Welcome to the Linux Foundation Forum!

Lab 3.2 Reboot error, cannot to kube-apiserver, retried from scratch and getting same error

So this is the second time I ran into this issue. Yesterday I ran into this issue and tried to trouble shoot it for next few hours but could not get it to work. Yes I already checked the discussion board and there was no solution.

So I tried the solution to delete the VM and start from scratch since I read it worked for some other students. However I am running into the same issue once again.
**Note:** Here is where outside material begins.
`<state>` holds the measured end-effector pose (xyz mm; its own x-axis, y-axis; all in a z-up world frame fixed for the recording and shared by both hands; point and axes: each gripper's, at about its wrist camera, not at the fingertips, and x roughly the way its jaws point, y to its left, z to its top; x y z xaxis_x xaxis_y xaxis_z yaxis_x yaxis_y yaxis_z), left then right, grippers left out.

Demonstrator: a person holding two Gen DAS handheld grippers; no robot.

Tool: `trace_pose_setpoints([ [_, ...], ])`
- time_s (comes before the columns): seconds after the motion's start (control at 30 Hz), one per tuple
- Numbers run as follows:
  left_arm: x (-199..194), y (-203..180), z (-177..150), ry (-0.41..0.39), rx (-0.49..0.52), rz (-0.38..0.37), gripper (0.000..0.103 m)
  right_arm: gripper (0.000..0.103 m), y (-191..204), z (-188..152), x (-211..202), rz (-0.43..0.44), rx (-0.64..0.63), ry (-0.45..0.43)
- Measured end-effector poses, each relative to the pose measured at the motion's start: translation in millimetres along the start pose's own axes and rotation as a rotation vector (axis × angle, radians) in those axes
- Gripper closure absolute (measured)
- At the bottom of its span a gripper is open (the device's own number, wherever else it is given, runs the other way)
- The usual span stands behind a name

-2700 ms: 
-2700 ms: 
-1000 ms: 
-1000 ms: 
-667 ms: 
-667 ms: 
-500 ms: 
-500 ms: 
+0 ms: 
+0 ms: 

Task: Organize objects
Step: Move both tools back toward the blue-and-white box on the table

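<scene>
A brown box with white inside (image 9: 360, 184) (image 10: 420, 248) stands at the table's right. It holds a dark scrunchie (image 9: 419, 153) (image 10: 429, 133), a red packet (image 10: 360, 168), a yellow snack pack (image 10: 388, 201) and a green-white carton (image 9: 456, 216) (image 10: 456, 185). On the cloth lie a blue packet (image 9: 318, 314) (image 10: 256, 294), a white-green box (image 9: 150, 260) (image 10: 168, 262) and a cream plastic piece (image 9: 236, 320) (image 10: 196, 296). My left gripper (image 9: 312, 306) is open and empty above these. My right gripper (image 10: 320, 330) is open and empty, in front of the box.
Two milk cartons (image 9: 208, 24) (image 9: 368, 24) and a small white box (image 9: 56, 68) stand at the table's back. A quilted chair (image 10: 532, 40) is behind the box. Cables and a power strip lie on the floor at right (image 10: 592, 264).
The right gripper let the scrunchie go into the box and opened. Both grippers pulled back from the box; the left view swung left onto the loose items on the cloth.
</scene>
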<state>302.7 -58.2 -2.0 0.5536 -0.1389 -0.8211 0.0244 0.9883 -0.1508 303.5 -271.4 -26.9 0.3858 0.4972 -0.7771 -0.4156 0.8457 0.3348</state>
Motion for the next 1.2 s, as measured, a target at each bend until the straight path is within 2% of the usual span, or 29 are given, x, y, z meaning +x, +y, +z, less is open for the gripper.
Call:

"curl: (28) Failed to connect to 10.97.40.62 port 5000 after 134912 ms: Couldn't connect to server"
or
"The connection to the server 10.2.0.7:6443 was refused - did you specify the right host or port?"

Note, for my VM I had to use Ubuntu 24.04 LTS since 20.04 is not available anymore will this cause a problem?
I have checked and Kubernetes API Server is not running after Reboot.

Best Answers

  • kenneth.kon001
    kenneth.kon001 Posts: 11
    Answer ✓

    Hello @chrispokorni,

    I tried you suggestion. Deleted my VM and created with Ubuntu 24.04 LTS. Than followed the labs until LAB 3.2 Step 4. I completed the step but before I continues to step 5. I followed your steps on both cp and worker. But after reaching to sudo reboot. Its giving me the same following error.
    I believe I have edited the "config.toml" file appropriately


  • haeniya
    haeniya Posts: 3
    Answer ✓

    Many thanks for the support @chrispokorni . The provided steps worked for me. I first ran the local-repo-setup.sh script on the control-plane, did all the additional steps there and then did the same on the worker node. I didn't do a reboot though.
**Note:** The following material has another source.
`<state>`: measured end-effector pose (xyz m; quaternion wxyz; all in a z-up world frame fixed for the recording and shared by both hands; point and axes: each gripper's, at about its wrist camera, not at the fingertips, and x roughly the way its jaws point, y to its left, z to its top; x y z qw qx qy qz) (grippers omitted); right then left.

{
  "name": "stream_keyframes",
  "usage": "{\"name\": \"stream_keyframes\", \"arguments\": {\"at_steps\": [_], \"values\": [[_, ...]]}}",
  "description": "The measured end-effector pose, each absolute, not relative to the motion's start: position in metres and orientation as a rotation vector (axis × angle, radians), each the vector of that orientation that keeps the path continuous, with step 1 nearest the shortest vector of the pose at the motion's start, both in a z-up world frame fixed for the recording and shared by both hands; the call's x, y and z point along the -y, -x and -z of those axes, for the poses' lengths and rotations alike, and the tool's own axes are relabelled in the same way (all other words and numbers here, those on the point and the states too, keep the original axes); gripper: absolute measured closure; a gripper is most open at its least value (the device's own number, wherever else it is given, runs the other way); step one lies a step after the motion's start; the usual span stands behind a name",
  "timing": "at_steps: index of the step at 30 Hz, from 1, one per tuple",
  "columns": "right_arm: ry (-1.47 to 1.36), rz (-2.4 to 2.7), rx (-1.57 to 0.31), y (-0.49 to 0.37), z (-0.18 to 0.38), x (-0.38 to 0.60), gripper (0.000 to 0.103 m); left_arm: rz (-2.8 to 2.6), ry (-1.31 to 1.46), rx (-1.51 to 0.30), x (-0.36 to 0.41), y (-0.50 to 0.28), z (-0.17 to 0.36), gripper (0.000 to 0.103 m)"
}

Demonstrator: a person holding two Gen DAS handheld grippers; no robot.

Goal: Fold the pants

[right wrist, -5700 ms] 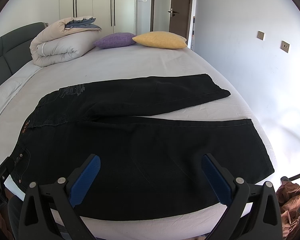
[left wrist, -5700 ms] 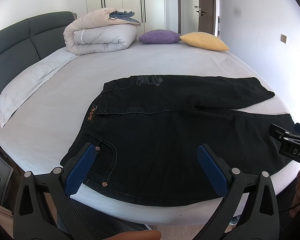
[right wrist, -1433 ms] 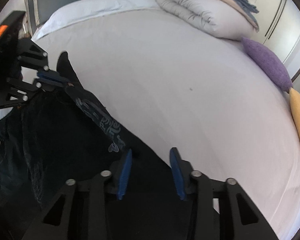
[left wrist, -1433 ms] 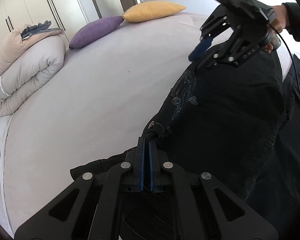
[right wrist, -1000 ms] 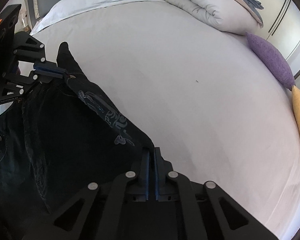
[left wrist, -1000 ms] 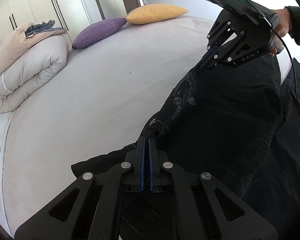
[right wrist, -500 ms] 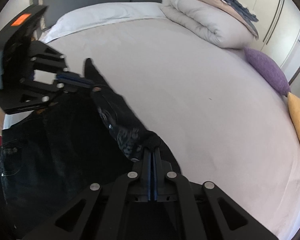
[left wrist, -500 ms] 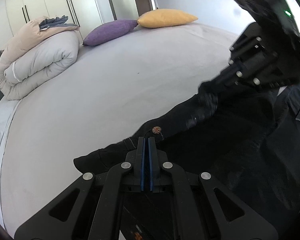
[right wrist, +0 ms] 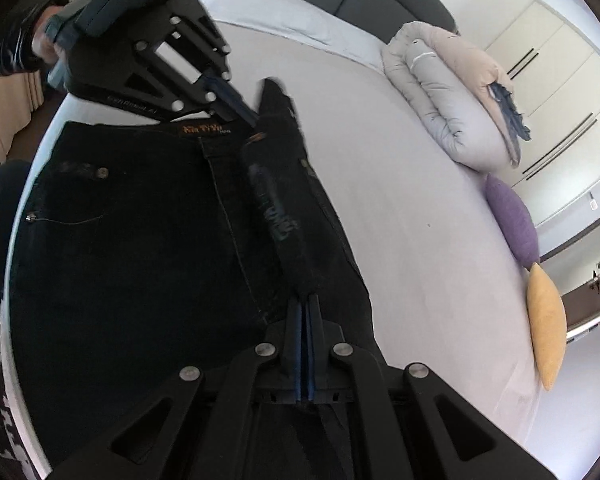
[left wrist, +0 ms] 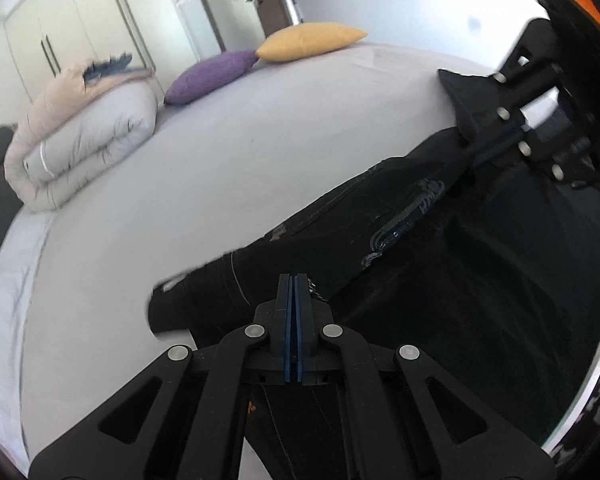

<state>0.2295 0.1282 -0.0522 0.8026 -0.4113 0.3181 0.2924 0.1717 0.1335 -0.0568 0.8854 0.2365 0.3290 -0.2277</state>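
The left gripper point(left wrist: 292, 280) was clenched on the edge of the black pants point(left wrist: 480, 280) near the waistband, and the right gripper point(right wrist: 305, 298) was clamped on the same edge further along, so both pinched dark cloth with no gap showing between the blue pads. The pants lay on the near part of the white bed point(left wrist: 220, 160), with the gripped edge raised off the sheet.

A second or so earlier the right gripper's jaws stood apart over the cloth; by this moment they had shut on it, and the lifted edge had been carried from the far side towards the near half of the pants. In my judgement one leg was being brought over the other, so the lengthwise fold was underway but not yet laid flat.

The right wrist view showed the brown waistband label point(right wrist: 204, 130), a rivet by the front pocket point(right wrist: 103, 172) and the person's hand point(right wrist: 44, 46) on the left gripper. The left wrist view showed none of these, but it gave the hem-side drape beneath the right gripper and more of the bare sheet beyond, with the rolled duvet point(left wrist: 84, 132) and two cushions well apart from the work.
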Motion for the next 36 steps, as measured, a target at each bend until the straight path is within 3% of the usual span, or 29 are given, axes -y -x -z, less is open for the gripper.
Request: {"name": "stream_keyframes", "arguments": {"at_steps": [6,10,11,14,15,22,28,31,32,33,35,36], "values": [[0.849,-0.594,-0.694,-0.227,0.048,-0.123,0.101,0.531,-0.397,-0.593,-0.138,-0.113,0.042,0.102],[0.781,-0.585,-0.696,-0.227,0.039,-0.123,0.101,0.419,-0.525,-0.557,-0.128,-0.085,0.052,0.099],[0.758,-0.586,-0.699,-0.229,0.034,-0.122,0.101,0.401,-0.566,-0.560,-0.125,-0.080,0.057,0.088],[0.711,-0.590,-0.705,-0.230,0.027,-0.117,0.101,0.328,-0.691,-0.550,-0.114,-0.070,0.075,0.001],[0.698,-0.591,-0.708,-0.229,0.024,-0.116,0.101,0.328,-0.706,-0.533,-0.112,-0.068,0.079,0.000],[0.618,-0.599,-0.721,-0.235,0.014,-0.105,0.101,0.149,-0.944,-0.352,-0.092,-0.087,0.096,0.001],[0.514,-0.607,-0.735,-0.250,0.003,-0.098,0.101,0.036,-1.122,-0.183,-0.085,-0.092,0.121,0.014],[0.475,-0.613,-0.736,-0.254,-0.002,-0.094,0.101,0.005,-1.167,-0.174,-0.082,-0.103,0.136,0.048],[0.470,-0.612,-0.736,-0.254,-0.002,-0.094,0.101,0.005,-1.168,-0.192,-0.082,-0.107,0.140,0.064],[0.466,-0.613,-0.738,-0.255,-0.002,-0.093,0.101,0.003,-1.163,-0.202,-0.083,-0.109,0.142,0.072],[0.469,-0.611,-0.738,-0.254,-0.002,-0.094,0.101,0.012,-1.141,-0.215,-0.084,-0.112,0.143,0.078],[0.476,-0.609,-0.737,-0.253,-0.001,-0.094,0.101,0.019,-1.120,-0.218,-0.085,-0.112,0.141,0.092]]}}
    @kenneth.kon001 can you check the health of your cluster on the cp with kubectl get nodes?

Answers

  • Hi @kenneth.kon001,

    With Ubuntu 24.04 being the recommended guest OS for the lab environment (per Exercise 2.1: Overview and Preliminaries), I don't see the benefit of using an earlier release such as 20.04.

    According to Step 11 of Lab 3.2, the repository service may take a few minutes to become available after the reboot, as all Kubernetes resources need to initialize and the repository components needs to launch as well. If not available after a few minutes, Step 11 also recommends checking .bashrc for the export repo=10.97.40.62:5000 instruction. If the instruction is there, you can simply source .bashrc to set and export the environment variable:

    source $HOME/.bashrc

    If this does not resolve your issue, check /etc/containerd/config.toml for the following entries:

    [plugins."io.containerd.cri.v1.images".registry.mirrors."*"]
    endpoint = ["http://10.97.40.62:5000"]
    

    If your entries are different or missing, please update accordingly, then restart the containerd service:

    sudo systemctl daemon-reload
    sudo systemctl restart containerd
    

    If attempting to provision a new lab environment and bootstrap a new Kubernetes cluster, I recommend downloading once again the SOLUTIONS tarball to ensure it includes the latest relevant configuration for the containerd runtime.

    Regards,
    -Chris

  • So first I tried checking ".bashrc" file and at the end of the file it has these two line of code.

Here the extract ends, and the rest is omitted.